Next generation sequencing (NGS) is innovative technology helping scientists unlock the DNA puzzle. It is an approach that opens doors to personalized medical care that is both predictive and preventive.
When people hear the term next generation sequencing, they likely think of second-generation (2G) technologies. As the importance of this revolutionary bioscience became clear, the technology evolved. Today, there are third- and fourth-generation technologies involved in NGS that move past the initial study to focus on more advanced principles.
What is Next Generation Sequencing?
NGS allows researchers to understand the intricate puzzle of DNA. DNA is a code that controls the structure of proteins and the function of the cells that make up the body of the organism.
The importance of DNA goes beyond just physical characteristics. DNA plays a role in disease processes, as well. For example, inherited forms of breast cancer are directly associated with two gene mutations.
NGS allows researchers to read the order of the chemical bases in DNA. They can see what code each gene holds and understand it.
Being able to decode DNA allows medical researchers to understand disease processes better and develop ways to change the code and create cures that were inconceivable 50 years ago. Today, labs use a number of methods to investigate DNA sequences.
Second-generation sequencing is the most established technology. Several methods fit into this category, and we can break them down into subdivisions, such as:
- Sequencing by ligation
- Sequencing by synthesis
- Proton detection
- Reversible terminator
This breakdown of 2G technologies focuses on the underlying detection chemistries. For example, sequencing by ligation utilizes an enzyme called DNA ligase to pinpoint nucleotides present in a key position in the DNA. On the other hand, sequencing by synthesis uses fluorescently-labeled nucleotides to sequence the chemical bases. Proton detection counts the hydrogen ions as the DNA is polymerized.

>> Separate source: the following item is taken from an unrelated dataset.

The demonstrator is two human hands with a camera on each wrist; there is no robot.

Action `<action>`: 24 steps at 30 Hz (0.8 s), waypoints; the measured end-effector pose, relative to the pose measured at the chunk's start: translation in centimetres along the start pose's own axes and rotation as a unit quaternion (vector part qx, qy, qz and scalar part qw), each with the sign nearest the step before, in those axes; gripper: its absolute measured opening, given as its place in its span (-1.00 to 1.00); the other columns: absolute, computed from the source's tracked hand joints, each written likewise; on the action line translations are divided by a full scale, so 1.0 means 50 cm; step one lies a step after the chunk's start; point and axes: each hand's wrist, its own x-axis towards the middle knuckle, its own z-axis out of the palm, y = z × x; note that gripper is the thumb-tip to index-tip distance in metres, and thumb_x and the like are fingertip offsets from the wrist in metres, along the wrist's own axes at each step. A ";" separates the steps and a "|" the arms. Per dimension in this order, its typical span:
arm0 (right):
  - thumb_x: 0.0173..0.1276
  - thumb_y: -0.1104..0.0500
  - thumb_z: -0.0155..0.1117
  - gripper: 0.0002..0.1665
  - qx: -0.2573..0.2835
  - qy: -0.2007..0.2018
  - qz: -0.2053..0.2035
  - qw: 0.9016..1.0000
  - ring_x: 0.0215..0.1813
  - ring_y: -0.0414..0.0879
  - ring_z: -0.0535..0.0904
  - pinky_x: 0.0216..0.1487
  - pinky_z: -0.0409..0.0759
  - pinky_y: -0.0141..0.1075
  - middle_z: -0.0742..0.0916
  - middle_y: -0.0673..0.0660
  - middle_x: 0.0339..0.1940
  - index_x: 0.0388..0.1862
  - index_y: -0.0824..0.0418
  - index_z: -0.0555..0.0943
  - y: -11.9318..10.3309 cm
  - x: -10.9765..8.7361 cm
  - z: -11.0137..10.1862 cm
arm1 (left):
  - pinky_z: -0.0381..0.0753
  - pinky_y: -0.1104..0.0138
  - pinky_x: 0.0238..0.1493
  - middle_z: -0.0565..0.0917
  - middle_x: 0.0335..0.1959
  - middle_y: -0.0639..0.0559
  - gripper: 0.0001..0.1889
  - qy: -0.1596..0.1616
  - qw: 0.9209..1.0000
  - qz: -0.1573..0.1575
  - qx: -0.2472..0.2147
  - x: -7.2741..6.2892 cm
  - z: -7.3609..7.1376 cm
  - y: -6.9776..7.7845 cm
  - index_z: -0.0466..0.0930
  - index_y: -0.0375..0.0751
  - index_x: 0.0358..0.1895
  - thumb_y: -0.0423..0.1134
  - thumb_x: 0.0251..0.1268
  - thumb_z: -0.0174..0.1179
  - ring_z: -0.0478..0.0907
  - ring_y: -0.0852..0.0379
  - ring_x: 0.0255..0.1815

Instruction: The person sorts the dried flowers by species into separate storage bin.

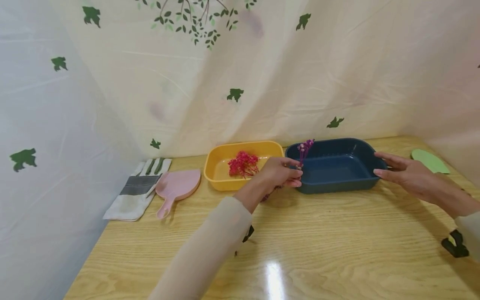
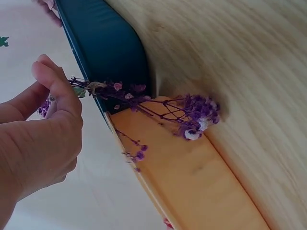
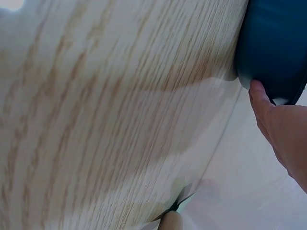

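My left hand (image 1: 279,171) pinches a bunch of dried purple flowers (image 1: 305,148) at the front left corner of a dark blue basin (image 1: 337,187). In the left wrist view, the purple flowers (image 2: 199,110) stick out on both sides of the fingers, and some hang in front of the touching ends of the blue and yellow basins. My right hand (image 1: 408,173) touches the blue basin's right end with extended fingers and thumb. The yellow basin (image 1: 225,185) holds red dried flowers (image 1: 243,163).
A pink pan-shaped board (image 1: 180,183) overlaps a folded grey-and-white cloth (image 1: 131,202) at the left. A light green flat piece (image 1: 429,160) lies right of the blue basin, partly behind my right hand. A printed curtain (image 1: 180,104) hangs behind the wooden table (image 1: 318,241).
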 end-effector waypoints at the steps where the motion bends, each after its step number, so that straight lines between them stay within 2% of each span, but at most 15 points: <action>1: 0.50 -0.03 0.07 -0.10 0.000 0.000 0.001 1.000 0.48 0.41 -0.21 -0.24 0.33 -0.74 -0.08 0.45 0.52 0.58 0.12 -0.19 0.000 0.000 0.000 | 0.66 0.45 -0.53 0.66 -0.10 -0.39 -0.66 0.002 1.000 -0.004 -0.001 0.005 0.005 0.004 0.58 -0.31 0.12 -0.46 0.27 0.20 0.60 0.15 -0.64; 5: 0.49 -0.06 0.07 -0.09 -0.012 0.004 0.003 1.000 0.47 0.42 -0.16 -0.23 0.35 -0.71 -0.05 0.43 0.52 0.58 0.12 -0.17 -0.003 0.001 -0.001 | 0.59 0.50 -0.65 0.64 -0.08 -0.41 -0.68 0.003 1.000 -0.024 -0.001 0.019 0.019 0.020 0.58 -0.35 0.09 -0.46 0.27 0.21 0.59 0.15 -0.69; 9: 0.49 -0.06 0.07 -0.09 -0.011 0.003 0.004 1.000 0.47 0.42 -0.14 -0.22 0.35 -0.72 -0.05 0.42 0.53 0.58 0.12 -0.17 -0.003 0.000 -0.001 | 0.55 0.52 -0.65 0.64 -0.07 -0.41 -0.69 -0.001 0.999 -0.041 0.017 0.028 0.028 0.028 0.57 -0.40 0.09 -0.44 0.28 0.21 0.57 0.16 -0.70; 18: 0.49 -0.04 0.08 -0.10 -0.008 0.002 0.001 1.000 0.47 0.42 -0.15 -0.23 0.34 -0.72 -0.05 0.41 0.53 0.59 0.08 -0.16 -0.001 0.002 -0.004 | 0.58 0.52 -0.59 0.67 -0.11 -0.34 -0.70 0.022 0.998 -0.036 0.047 0.039 0.039 0.029 0.59 -0.42 0.05 -0.44 0.26 0.22 0.57 0.16 -0.68; 24: 0.49 -0.03 0.08 -0.11 0.003 0.000 0.000 1.000 0.47 0.43 -0.15 -0.21 0.34 -0.74 -0.06 0.41 0.54 0.59 0.09 -0.15 0.001 0.002 -0.004 | 0.64 0.46 -0.47 0.70 -0.40 -0.19 -0.76 0.036 0.996 -0.028 0.078 0.042 0.049 0.031 0.63 -0.39 -0.02 -0.42 0.25 0.23 0.57 0.15 -0.66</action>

2G sequencing allows researchers to get results quickly and for less cost.
2G sequencing requires polymerase chain reaction (PCR) to amplify the material enough to sequence it. Third-generation sequencing (3G) eliminates that need.

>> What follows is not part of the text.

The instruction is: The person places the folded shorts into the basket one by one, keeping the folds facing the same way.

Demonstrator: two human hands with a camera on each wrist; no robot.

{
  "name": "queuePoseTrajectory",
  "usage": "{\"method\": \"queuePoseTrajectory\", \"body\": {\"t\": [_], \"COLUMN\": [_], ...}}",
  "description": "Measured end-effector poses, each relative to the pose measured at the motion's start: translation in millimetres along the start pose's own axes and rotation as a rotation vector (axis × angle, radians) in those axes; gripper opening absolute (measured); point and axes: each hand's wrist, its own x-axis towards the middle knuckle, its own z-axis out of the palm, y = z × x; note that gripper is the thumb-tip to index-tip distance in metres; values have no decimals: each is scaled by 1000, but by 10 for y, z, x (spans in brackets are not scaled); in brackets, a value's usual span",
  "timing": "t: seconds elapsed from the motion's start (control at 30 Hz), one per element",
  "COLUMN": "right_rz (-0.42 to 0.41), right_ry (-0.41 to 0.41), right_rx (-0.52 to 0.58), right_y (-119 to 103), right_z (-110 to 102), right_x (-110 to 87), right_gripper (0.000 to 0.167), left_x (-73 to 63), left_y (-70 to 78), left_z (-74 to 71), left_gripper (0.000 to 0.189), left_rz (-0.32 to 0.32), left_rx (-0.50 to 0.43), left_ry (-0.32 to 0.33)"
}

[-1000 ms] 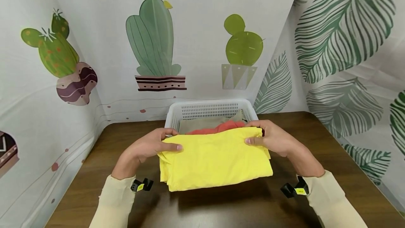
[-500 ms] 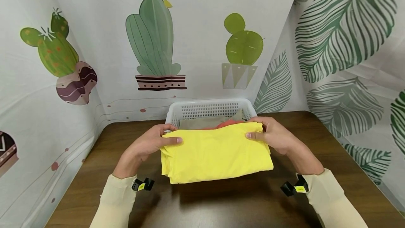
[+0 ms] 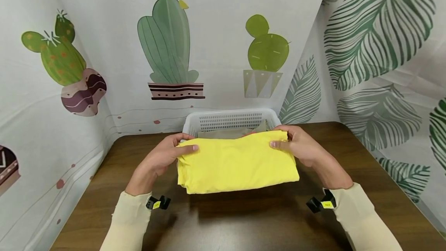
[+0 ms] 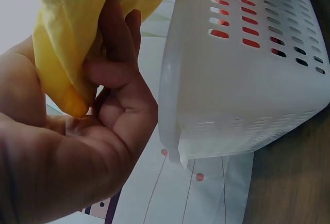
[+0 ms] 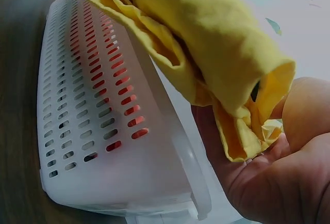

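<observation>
A folded yellow cloth (image 3: 237, 165), probably a garment, hangs between both hands in the head view. My left hand (image 3: 163, 154) pinches its upper left corner, thumb in front and fingers behind. At the upper right corner my right hand (image 3: 304, 146) grips it the same way. Behind the cloth stands a white plastic basket (image 3: 230, 117), its front hidden by the cloth in the head view. Inside lie a grey-beige cloth (image 3: 223, 133) and a red cloth, whose colour shows through the slots of the basket wall (image 5: 113, 131) in the right wrist view. The yellow cloth's layered folds (image 5: 206, 53) show there too.
The basket stands at the back of a dark brown wooden table (image 3: 230, 227). Behind it hangs a white curtain (image 3: 219, 49) printed with cacti and leaves. Black wrist cameras (image 3: 158, 203) sit on both cream sleeves (image 3: 127, 220).
Both hands have moved the yellow cloth slightly forward, toward the basket. It now covers nearly all of the red cloth in the head view. The grips look the same.
</observation>
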Motion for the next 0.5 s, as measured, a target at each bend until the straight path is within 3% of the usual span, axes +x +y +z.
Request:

3G technology is able to sequence single molecules and does not require amplification. Initially developed by scientists in the Department of Applied Physics at the California Institute of Technology in 2003, 3G uses fluorescently labeled nucleotides incorporated into the DNA strands. This provides longer reads than 2G, but it can come with problems. Studies indicate that 3G processing can lead to higher error rates. It also costs more.
Fourth-generation sequencing (4G) utilizes the same single-molecule sequencing but adds nanopore technology for real-time analysis. This sequencing uses tiny biopores called nanopores due to their size. They allow one single molecule to pass through the membrane at a time. As each molecule comes through, the technology identifies it.
Although fourth-generation sequencing combines traditional methods with state-of-the-art technology, the process is costly. It does give scientists the fastest route to sequencing whole genomes, but the error rate is still high.
One thing is clear — next generation sequencing has a crucial role to play in the future of medicine. As technology evolves, the process will become more accurate and affordable.